I Was Robot reads like a mashup of Max Stirner and Jerry Rubin, as filtered through the voice of a revivalist preacher. Mann was an individualist above all else, who spurned politics and activism as wastes of time. He advocated for the Priceless Economic System in a manner as simple as how he lived, by fixing himself before he sought to heal the world:
Freedom started in my own mind. When I discovered the fact that I was an individual and that I could be in control of myself if I chose to be, I found ways to reject the control that society had conditioned into me. I started making my own decisions based on what is best for the individual. I now attempt to make my own individual self happy.

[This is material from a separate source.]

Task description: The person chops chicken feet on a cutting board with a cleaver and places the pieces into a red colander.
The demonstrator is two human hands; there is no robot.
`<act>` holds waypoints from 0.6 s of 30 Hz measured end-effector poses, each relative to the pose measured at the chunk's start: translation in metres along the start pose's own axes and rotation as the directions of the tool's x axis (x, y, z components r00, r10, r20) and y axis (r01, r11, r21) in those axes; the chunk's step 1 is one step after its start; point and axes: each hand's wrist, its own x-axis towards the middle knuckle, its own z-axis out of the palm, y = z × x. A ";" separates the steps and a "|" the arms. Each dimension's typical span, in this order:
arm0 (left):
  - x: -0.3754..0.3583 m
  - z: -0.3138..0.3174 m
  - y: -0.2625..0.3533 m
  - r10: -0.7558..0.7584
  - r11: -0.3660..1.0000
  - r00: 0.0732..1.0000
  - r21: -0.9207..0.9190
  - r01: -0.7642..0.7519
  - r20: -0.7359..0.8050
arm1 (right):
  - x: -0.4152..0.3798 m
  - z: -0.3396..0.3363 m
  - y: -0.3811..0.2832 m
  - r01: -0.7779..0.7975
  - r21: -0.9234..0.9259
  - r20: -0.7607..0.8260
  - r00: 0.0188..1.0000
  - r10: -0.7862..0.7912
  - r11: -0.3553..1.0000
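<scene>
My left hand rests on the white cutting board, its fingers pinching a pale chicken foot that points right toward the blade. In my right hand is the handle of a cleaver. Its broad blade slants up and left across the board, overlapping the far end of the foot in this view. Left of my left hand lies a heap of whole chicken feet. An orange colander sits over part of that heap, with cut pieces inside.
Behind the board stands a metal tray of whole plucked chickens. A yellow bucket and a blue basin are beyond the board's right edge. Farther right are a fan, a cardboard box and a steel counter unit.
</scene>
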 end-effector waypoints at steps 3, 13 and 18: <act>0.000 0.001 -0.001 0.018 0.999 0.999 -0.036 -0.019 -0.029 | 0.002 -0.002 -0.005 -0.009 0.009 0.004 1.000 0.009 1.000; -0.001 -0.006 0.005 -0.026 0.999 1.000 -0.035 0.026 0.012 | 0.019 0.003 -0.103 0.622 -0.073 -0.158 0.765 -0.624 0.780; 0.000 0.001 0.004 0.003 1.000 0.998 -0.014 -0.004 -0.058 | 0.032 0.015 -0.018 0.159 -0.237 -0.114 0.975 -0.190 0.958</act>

Where do you start? Stop loading your biocomputer (brain) with the mental junk food dispensed by the TV and the radio. Stop eating sugary food and medicating with cheap cigarettes and booze. Stop wasting your money on “labor-saving devices” that mysteriously require you to work longer hours than your “backwards” ancestors to afford and replace them. And when you’ve adopted the PES, tell two friends about it, then have them each tell two of their friends, going on and on:
There are a little over 4 1/2 billion people on this planet. How could we reach all of them? Sound impossible? Too big a job? You and I don’t need to inform them all. All I need to do is to inform and convince just 2 people so thoroughly that they EACH inform 2 more people to do the same. That is simple enough isn’t it? The People’s Grapevine, i.e., the geometric progression of numbers then takes over (see diagram in “Changes” chapter). Would you believe that 31 doublings would reach the whole world population? Try it! It’s like a chain letter, only with no money to send. Just one hell of a lot of work to convince 2 people so well that they carry on and do the same.
Calling Mann a pioneer would be an understatement: he was actually the first person to refer to the elite as the “1%.” Unlike the hipsters at Zuccotti Park who ripped him off two decades later though, Mann came up with that number via mathematics: calculating that 98.6% of Americans made less than $50,000 a year. And also unlike those hipsters, Mann didn’t “occupy” anything beyond his own mind. To him, protests were just another way that the elite (which he humorously personifies as the “Warbucks family” in a series of satirical essays midway through the book) drained our energy and distracted us from the real issues. If you really want to strike a blow against the 1%, you don’t camp out in a park and chant hackneyed slogans.
You live life for yourself and your loved ones, without wasting your time and effort on things that don’t benefit you or make you happy.
The biggest problem with I Was Robot is that it feels somewhat haphazard and repetitive. As Trevor points out in his introduction, the articles are not organized in chronological order, but arranged so that the book “comment[s] on itself as it grows.” Mann rehashes many of the same points over and over, and his relentlessly cheerful attitude wore on me after a while.
That said, like that other relentlessly cheerful minimalist from Minnesota, Ernest Mann’s work has great potential to convince people of the glories of simple living and the PES. Mann feared that if our absurd, money-centric modern economy wasn’t dismantled, World War III would turn the planet into an uninhabitable wasteland. According to him, war, pollution and the other ills of the human condition were caused by the desire for profit.
No profit, no motivation to wreck our little spaceship called Earth.
Whether you agree with Mann or not, or you’re just interested in the philosophy of minimalism and anti-consumerism, I Was Robot is a must-read.